TASK: Look below for the line containing "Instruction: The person"; from there, print each line exactly up to and including the line containing "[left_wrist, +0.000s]", and stop.

RAW DATA:
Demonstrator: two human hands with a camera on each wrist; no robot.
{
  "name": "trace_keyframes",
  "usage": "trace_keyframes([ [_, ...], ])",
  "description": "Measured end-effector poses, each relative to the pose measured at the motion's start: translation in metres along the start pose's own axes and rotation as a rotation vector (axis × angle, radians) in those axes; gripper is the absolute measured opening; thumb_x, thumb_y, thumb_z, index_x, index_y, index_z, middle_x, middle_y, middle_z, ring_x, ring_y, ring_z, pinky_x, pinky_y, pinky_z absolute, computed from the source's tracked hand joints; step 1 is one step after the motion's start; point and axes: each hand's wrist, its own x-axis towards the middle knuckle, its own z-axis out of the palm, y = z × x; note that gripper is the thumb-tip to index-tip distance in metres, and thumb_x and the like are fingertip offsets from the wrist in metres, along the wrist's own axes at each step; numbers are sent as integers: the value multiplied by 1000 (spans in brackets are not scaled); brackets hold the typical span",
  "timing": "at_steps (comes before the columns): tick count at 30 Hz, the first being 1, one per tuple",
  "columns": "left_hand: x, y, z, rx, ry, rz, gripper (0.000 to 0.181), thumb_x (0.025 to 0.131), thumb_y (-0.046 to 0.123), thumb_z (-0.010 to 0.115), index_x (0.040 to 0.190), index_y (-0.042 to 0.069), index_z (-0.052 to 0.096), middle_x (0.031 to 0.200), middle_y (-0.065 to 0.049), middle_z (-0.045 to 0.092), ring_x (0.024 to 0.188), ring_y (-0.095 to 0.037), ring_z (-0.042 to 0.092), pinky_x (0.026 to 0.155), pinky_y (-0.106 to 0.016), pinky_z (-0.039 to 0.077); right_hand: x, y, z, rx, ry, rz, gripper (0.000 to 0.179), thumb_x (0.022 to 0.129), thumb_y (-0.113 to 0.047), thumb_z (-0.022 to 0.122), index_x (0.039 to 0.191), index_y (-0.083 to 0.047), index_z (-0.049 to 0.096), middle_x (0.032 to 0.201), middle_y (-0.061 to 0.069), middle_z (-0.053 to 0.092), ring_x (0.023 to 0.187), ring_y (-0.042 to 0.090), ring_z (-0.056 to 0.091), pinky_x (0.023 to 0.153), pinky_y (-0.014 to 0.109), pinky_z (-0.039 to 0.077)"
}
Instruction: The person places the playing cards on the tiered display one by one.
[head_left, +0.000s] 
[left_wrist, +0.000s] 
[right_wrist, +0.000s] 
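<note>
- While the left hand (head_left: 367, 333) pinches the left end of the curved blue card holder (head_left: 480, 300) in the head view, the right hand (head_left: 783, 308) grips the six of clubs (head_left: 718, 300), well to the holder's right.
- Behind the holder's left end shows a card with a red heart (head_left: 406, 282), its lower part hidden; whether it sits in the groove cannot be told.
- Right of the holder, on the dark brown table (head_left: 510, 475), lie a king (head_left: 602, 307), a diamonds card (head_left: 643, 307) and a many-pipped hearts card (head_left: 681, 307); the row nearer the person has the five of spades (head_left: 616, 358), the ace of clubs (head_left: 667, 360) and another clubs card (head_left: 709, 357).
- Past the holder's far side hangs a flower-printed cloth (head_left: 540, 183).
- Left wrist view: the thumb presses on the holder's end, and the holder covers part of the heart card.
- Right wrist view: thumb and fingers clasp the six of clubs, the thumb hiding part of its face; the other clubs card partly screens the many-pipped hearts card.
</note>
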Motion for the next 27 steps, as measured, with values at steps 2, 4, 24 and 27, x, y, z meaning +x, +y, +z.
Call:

OUTPUT OF THE EXERCISE:
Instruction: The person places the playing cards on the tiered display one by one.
[head_left, +0.000s] 
[left_wrist, +0.000s] 

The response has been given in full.